1     Functions

2     Reference Model 

3     I/O Data

4     Functions of AI Modules

5     I/O Data of AI Module

6     AIW, AIMs, AIMs and JSON Metadata

7     AI Modules

8    Data Types

1      Functions of Human-CAV Interaction Subsystem

The MPAI Connected Autonomous Vehicle (CAV) – Architecture specifies the Reference Model of a Vehicle – called Connected Autonomous Vehicle (CAV) – able to reach a destination by understanding the environment using its own sensors, exchanging information with other CAVs and actuating motion. The Reference Model subdivides a CAV in four Subsystems. Annex 1 – MPAI Basics Chapter 6 introduces MPAI-CAV. Reference [5] provides the full specification.

The Human-CAV interaction (HCI) Subsystem has the function to recognise the human owner or renter, respond to humans’ commands and queries, converse with humans during the travel, exchange information with the Autonomous Motion Subsystem in response to humans’ requests, and communicate with HCIs on board other CAVs.

2      Reference Model of Human-CAV Interaction Subsystem

Figure 1 represents the Human-CAV Interaction (HCI) Reference Model.

Note that it is assumed that Natural Language Understanding produces a Refined Text that is either the refined Recognised Text or the Input Text, depending on which one is active. Meaning is always computed based on the available text – Refined or Input. Personal Status Extraction is unaware of the decisions made by Natural Language Understanding.

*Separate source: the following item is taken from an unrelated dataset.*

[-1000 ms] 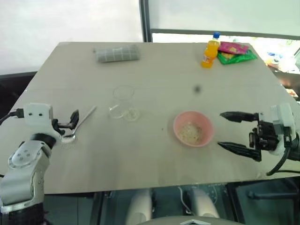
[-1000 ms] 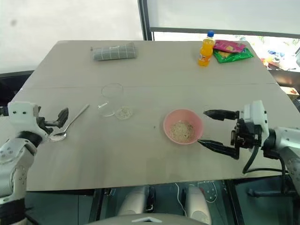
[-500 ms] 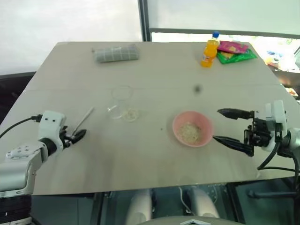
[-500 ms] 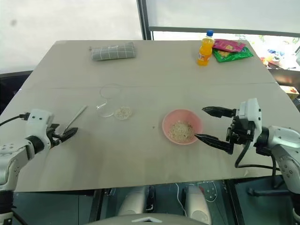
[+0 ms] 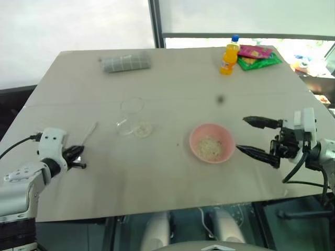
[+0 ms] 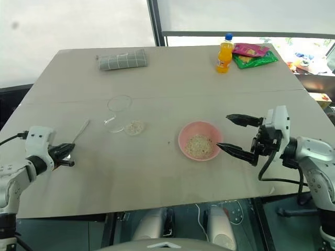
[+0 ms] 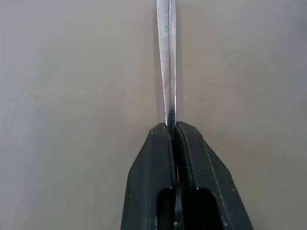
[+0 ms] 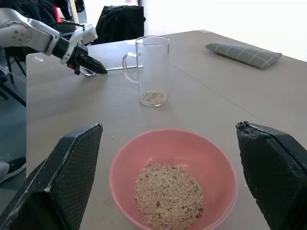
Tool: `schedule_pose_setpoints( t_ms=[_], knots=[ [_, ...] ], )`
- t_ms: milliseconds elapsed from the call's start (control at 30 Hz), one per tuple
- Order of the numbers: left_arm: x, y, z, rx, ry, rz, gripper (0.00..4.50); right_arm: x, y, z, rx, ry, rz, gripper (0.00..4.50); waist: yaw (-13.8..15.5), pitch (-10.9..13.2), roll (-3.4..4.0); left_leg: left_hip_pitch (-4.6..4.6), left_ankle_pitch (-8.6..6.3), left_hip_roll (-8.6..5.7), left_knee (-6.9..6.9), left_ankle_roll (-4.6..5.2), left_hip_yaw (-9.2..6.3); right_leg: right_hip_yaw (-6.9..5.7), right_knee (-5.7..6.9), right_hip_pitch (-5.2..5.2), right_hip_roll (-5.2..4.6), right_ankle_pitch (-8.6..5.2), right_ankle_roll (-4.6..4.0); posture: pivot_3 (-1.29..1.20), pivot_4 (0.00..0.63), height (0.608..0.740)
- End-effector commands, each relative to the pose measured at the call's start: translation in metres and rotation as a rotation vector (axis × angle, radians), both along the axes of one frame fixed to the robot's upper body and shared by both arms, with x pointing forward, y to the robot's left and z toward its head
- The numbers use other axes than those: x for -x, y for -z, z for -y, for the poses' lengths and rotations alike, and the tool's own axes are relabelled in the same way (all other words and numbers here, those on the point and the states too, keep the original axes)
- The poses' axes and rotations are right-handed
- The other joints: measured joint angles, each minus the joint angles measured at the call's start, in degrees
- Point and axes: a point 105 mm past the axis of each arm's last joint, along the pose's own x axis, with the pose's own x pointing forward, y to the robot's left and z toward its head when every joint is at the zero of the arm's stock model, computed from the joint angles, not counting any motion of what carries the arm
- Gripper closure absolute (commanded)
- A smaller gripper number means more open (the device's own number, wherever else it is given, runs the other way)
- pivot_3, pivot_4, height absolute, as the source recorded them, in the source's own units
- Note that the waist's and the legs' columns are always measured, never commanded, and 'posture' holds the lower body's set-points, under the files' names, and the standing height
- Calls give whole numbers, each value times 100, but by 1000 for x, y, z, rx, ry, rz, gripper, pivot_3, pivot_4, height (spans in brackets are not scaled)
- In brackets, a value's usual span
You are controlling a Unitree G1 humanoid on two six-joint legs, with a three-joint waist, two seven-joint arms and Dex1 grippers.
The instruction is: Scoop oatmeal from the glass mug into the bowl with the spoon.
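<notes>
Bright, even daylight comes from the window [image 5: 246, 18] along the top of the head views, washing it out white. The table [image 5: 172, 83] is softly lit with faint shadows. A dark smudge [image 5: 220, 98] sits right of centre. The left wrist view is slightly soft.

No legible text, label, brand, number or sign in any view. The orange bottle [image 5: 227, 54] at the upper right of the frame has a label band, and the pink and green packets [image 5: 255, 56] beside it carry print, but both are too small to read. The folded grey cloth [image 5: 125, 63] at the upper left shows a plain grid pattern, no lettering.
</notes>
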Motion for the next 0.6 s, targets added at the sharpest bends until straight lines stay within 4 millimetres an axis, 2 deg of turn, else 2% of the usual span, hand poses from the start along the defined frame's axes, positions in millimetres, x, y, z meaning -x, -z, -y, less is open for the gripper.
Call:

Figure 1 – Human-CAV Interaction Reference Model

A group of humans approaches the CAV outside the CAV or is sitting inside the CAV:

  1. Audio-Visual Scene Description produces Audio Scene Descriptors in the form of Audio (Speech) Objects corresponding to each speaking human in the Environment (outside or inside the CAV) and Visual Scene Descriptors in the form of Descriptors of Faces and Bodies. All non-Speech Objects are removed from or signaled in the Audio Scene.
  2. Automatic Speech Recognition recognises the speech of each human and produces Recognised Text supporting multiple Speech Objects as input properly identified by the Spatial Attitude.
  3. Visual Object Identification produces Instance IDs of Visual Objects indicated by humans.
  4. Natural Language Understanding produces Refined Text and extracts Meaning from the Recognised Text of each Input Speech using the spatial information of Visual Object Identifiers.
  5. Speaker Identity Recognition and Face Identity Recognition identifies the humans the HCI is interacting with. If the Face Identity Recognition AIM provides Face IDs corresponding to the Speaker IDs, the Entity Dialogue Processing AIM can correctly associate the Speaker IDs (and the corresponding  Text) with the Face IDs.
  6. Personal Status Extraction extracts the Personal Status of the humans.
  7. Personal Status Display produces the Machine Portable Avatar conveying Machine Speech and Machine Personal Status.
  8. Audio-Visual Scene Rendering renders Audio-Visual information using Machine Portable Avatar or the Autonomous Motion Subsystem’s Full Environment Representation based on the Point of View provided by human.
  9. Entity Dialogue Processing communicates with
    1. The CAV’s Autonomous Motion Subsystem, e.g., to request:
      1. That the CAV moves a destination
      2. Views of the AMS’s Full Environment Representation for passengers’ benefit
      3. To be informed about CAV’s internal situation
      4. Information from the AMS that may be relevant to passengers.
    2. The Autonomous Motion Subsystems of Remote CAVs.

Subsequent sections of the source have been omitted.